アニオタ女子に恋愛はできないかもしれません!?

misora mino

第1話 過去の恋愛と新しい出会い

2018年 3月 

「幹斗のこと、ずっと前から好きだったんだよ。」

自分でそう言ったはずなのに、恋愛ドラマを観ているような、そんな感じがした。幹斗とは幼馴染で仲も良かった。そろそろ幹斗に「好きだよ」って言おうと思ってたけど、言えなくて。それを繰り返す日々だったはずなのに、そんな日々に終わりを告げた。「ついに言ってしまった」なんて言葉も、頭の片隅にしかなくて、「私、どうしちゃったんだろう。
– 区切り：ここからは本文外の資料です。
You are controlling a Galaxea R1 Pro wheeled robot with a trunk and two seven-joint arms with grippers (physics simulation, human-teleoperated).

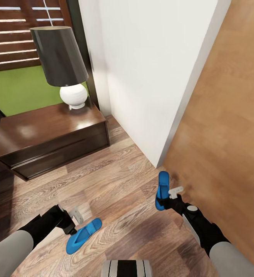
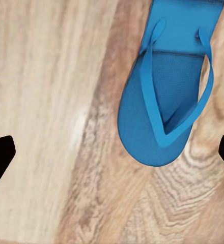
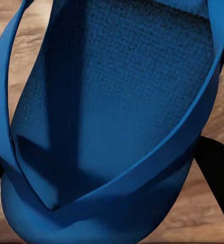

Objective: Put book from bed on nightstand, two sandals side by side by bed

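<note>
The nightstand (image 1: 46,138) with its lamp (image 1: 61,61) sits by the window, with the wood floor (image 1: 115,181) in front of it. One sandal (image 1: 82,235) lies flat on the planks just beside the left gripper (image 1: 74,223), whose fingers are spread wide with nothing between them. The other sandal (image 1: 162,190) is at the right gripper (image 1: 172,195); it looks pinched, but whether the fingers are actually clamped can't be told. Best bet: the robot lowers that one parallel to the first, toes matching, before letting go.
</note>
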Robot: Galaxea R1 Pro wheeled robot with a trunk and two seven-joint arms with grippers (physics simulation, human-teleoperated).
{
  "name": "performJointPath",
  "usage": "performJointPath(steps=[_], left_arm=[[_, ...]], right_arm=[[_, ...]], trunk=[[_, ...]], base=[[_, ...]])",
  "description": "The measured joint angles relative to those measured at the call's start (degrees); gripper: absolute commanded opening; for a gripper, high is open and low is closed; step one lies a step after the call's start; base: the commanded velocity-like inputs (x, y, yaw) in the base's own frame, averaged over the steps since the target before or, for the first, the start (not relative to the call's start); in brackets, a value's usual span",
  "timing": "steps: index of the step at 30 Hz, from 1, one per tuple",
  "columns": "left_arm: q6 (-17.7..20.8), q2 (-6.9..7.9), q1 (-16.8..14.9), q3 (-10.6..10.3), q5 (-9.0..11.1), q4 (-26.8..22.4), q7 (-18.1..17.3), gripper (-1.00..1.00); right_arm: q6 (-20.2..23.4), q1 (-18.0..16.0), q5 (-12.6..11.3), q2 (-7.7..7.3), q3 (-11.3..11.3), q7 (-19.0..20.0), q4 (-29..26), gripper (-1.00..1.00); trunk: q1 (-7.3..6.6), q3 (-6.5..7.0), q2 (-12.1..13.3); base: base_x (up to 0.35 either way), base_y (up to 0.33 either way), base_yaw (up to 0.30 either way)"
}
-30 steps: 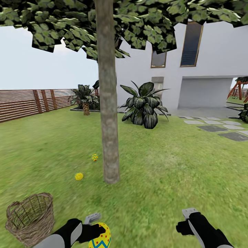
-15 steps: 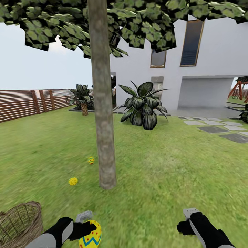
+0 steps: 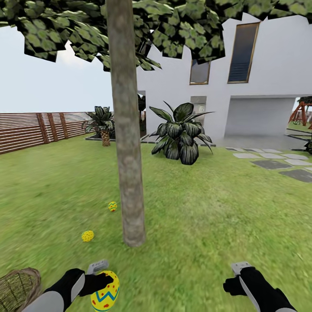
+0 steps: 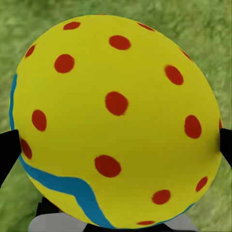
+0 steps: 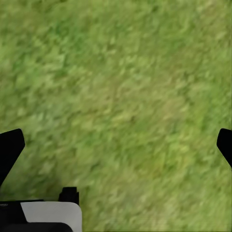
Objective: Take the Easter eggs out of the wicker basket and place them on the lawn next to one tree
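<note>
My left gripper (image 3: 100,284) is shut on a yellow Easter egg (image 3: 105,297) with red dots and a blue zigzag, held low over the lawn (image 3: 203,216). In the left wrist view the egg (image 4: 116,121) sits between the dark fingertips (image 4: 7,154). Two more eggs lie on the grass left of the tree trunk (image 3: 126,164): a striped one (image 3: 112,206) and a dotted one (image 3: 88,236). The wicker basket (image 3: 17,289) is at the lower left, partly cut off, its inside hidden. My right gripper (image 3: 235,277) is open and empty over grass (image 5: 116,96).
A big dark-leaved plant (image 3: 180,134) and a short palm (image 3: 104,128) stand beyond the tree. A wooden fence (image 3: 34,130) runs along the left. The white house (image 3: 242,86) and grey stepping stones (image 3: 277,164) lie to the right.
The view has advanced toward the tree, so the trunk and two lying eggs look nearer and the basket has slid to the lower left corner. The left gripper still holds its egg.
</note>
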Motion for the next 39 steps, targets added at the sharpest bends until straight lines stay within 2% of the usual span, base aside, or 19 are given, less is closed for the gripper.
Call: performJointPath(steps=[11, 14, 30, 39], left_arm=[[-0.1, 0.02, 0.0, 0.1, 0.1, 0.0, -0.1, -1.00], [-0.3, 0.02, 0.0, 0.2, 0.3, -0.1, -0.1, -1.00], [-0.3, 0.13, 0.0, 0.4, 0.3, -0.6, 0.1, -1.00], [-0.3, -0.03, 0.0, 0.4, 0.4, -0.3, 0.1, -1.00]], right_arm=[[0.0, 0.0, 0.0, 0.15, 0.1, -0.1, 0.1, 1.00], [0.0, 0.0, 0.0, 0.18, 0.1, -0.1, 0.1, 1.00], [-0.1, 0.0, 0.3, 0.59, 0.2, -0.3, 0.1, 1.00], [-0.2, 0.0, 0.0, 0.13, 0.0, -0.2, 0.1, 1.00]], trunk=[[0.00, 0.00, 0.0], [0.02, 0.00, 0.0], [3.54, -2.87, -6.4], [5.52, -4.45, -10.0]], base=[[0.322, 0.000, 0.000], [0.058, 0.000, 0.000], [0.001, 0.000, 0.000], [0.000, 0.000, 0.000]])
」

息が荒くなりながら、幹斗にごまかすために言った。幹斗は驚いていたが、私に確かめるようにこう言った。

「莉茉は、俺でいいの?」

幹斗と目が合い、思わずコクリと頷く。幹斗にぎゅっと抱きしめられた。

「俺たち付き合う?」

私は返事の代わりにぎゅっと幹斗に抱きしめ返した。付き合うんだ……。幹斗と。実感が湧かなかった。私の推しには申し訳ないけどいまは幹斗が大事、そう心に言い聞かせた。

2018年 5月

私は高校三年生になった。あれから幹斗とは一ヶ月付き合ったが、私の推しのことでギクシャクしてしまい別れた。ちなみに私はアニオタ(アニメオタク)であり、私の推しは「メタスタ」というアニメのサブキャラ(シェール)だ。シェールはとってもかっこいい女の子で、私はたくさんグッズも持ってる。まだアニメ化されてないけど、そろそろアニメ化されるんじゃないかなって思ってる。そんな私の今の願いは、推し(シェール)を語り合えるアニオタ友達が見つかることだ。学校内は探してはいるけれど、なかなか見つからない。SNSではアニオタ友達は何人かいるけれど、流石に会って話したり電話で話すことはできない。早くアニオタ友達できないかなーー。そう思いながら、黒板を見る。黒板を眺めていると、先生と目が合い当てられてしまった。

「莉茉〜、百二十四ページの大問一の答えは?」

え!?まってまって!?これ何!?答えが分からないまま慌てて椅子から立ち上がると、後ろから声がした。

「149です」

先生は驚きながら、「正解〜…」と言って授業を進めた。誰が言ってくれたのか気になって後ろを振り向くと、答えを私の代わりに言ってくれたと思われる男子と目が合った。その男子との出会い、それが私の二度目の恋だった。